→ **Goal of the exercise**
Look in the material below for the line holding "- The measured". Set it down exactly, with each later line up to and including the line holding "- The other".

→ **Stored data**
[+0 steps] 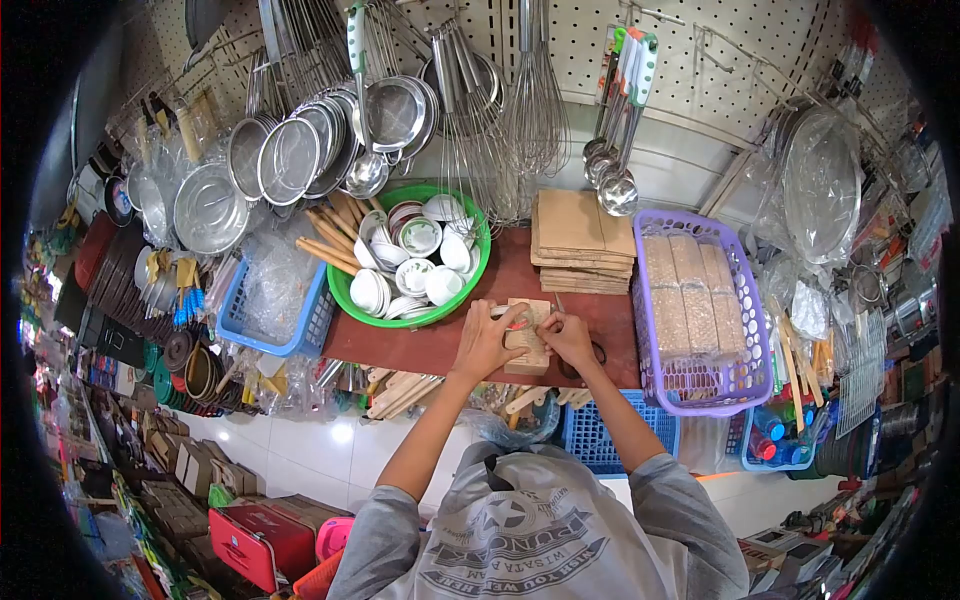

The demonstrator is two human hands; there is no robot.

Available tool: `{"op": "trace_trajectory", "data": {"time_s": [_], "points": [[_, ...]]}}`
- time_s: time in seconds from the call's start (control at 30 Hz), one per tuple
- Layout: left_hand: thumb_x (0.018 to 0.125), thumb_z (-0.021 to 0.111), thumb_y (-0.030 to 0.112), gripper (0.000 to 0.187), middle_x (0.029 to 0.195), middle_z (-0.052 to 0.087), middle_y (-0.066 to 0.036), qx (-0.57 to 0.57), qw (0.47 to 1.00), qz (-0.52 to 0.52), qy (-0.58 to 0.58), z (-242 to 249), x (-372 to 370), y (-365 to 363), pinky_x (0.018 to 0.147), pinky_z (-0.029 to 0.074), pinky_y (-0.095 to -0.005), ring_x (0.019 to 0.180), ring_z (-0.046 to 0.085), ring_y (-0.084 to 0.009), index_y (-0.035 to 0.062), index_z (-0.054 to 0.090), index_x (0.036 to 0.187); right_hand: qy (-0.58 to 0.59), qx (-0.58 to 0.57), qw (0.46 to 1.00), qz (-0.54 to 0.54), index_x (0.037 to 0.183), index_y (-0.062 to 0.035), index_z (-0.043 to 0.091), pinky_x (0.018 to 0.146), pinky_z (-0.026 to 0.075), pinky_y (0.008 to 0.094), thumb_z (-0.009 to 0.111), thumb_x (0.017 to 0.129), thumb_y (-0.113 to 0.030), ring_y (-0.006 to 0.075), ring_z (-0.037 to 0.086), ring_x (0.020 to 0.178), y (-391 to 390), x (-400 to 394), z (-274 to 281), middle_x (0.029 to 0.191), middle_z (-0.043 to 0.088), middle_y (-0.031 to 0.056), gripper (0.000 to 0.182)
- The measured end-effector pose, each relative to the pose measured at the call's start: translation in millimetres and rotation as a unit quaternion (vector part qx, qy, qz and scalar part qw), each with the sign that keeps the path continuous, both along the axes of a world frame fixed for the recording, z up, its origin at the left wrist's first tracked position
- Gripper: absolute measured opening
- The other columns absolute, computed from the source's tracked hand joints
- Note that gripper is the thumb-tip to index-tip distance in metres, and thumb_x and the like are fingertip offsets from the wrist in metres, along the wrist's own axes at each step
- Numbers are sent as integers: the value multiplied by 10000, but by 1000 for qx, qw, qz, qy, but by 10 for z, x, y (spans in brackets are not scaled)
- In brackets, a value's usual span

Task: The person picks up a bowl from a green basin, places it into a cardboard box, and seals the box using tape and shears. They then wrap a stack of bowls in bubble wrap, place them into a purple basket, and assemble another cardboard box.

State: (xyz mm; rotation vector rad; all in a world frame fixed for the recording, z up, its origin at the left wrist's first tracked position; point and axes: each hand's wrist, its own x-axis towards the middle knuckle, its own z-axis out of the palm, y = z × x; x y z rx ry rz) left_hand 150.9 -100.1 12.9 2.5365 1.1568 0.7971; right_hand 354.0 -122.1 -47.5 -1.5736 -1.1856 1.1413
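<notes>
On the worktop: small box, flat between both hands. Looks light, stiffish, crushable; best held by its long sides. Left hand half-spread along one side; right fingertips pinched over it, pinched item unclear.

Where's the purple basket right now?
In the head view, the purple basket is on the person's right, just right of the stack of brown cardboard.
</notes>
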Motion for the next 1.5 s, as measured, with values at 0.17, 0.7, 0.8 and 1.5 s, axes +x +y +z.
{"op": "trace_trajectory", "data": {"time_s": [0.17, 0.7, 0.8, 1.5], "points": [[583, 892, 265, 801, 1055, 446, -144, 7, 1000, -5, 6, 2, -4, 23, 879, 408, -438, 1008, 452, -335, 240, 550, 1307, 19, 3, 1000, -22, 831, -23, 531, 493, 550, 273, 706, 846, -62, 126, 658, 544, -8, 8, -50, 646, 640, 54, 180], [551, 926, 279, 837, 1168, 452, -166, -11, 999, 16, -25, -23, 21, -9, 930, 395, -453, 1094, 450, -355, 239, 547, 1295, -33, 10, 999, -39, 875, -105, 529, 474, 463, 279, 664, 882, -150, 100, 565, 519, -123, -16, -46, 642, 585, 15, 142], [553, 923, 283, 835, 1177, 456, -161, -9, 1000, 16, -18, -29, 10, -4, 926, 391, -450, 1095, 448, -349, 244, 549, 1298, -133, -28, 988, -68, 940, -112, 544, 601, 519, 371, 662, 882, -245, 190, 643, 666, -182, 36, 64, 742, 637, 65, 187], [569, 917, 300, 860, 1218, 451, -144, 16, 999, 16, -32, -143, -30, -5, 922, 386, -454, 1098, 445, -339, 269, 525, 1333, -470, -133, 872, -19, 1172, -104, 639, 873, 543, 439, 840, 625, -413, 363, 680, 961, -742, 79, -42, 942, 710, 193, 659]]}}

→ **Expected output**
- The measured end-effector pose, each relative to the pose measured at the call's start: translation in millimetres and rotation as a unit quaternion (vector part qx, qy, qz and scalar part qw), each with the sign that keeps the path continuous, both along the axes of a world frame fixed for the recording, z up, its origin at the left wrist's first tracked position
- Gripper: absolute measured opening
- The other columns absolute, computed from the source's tracked hand joints

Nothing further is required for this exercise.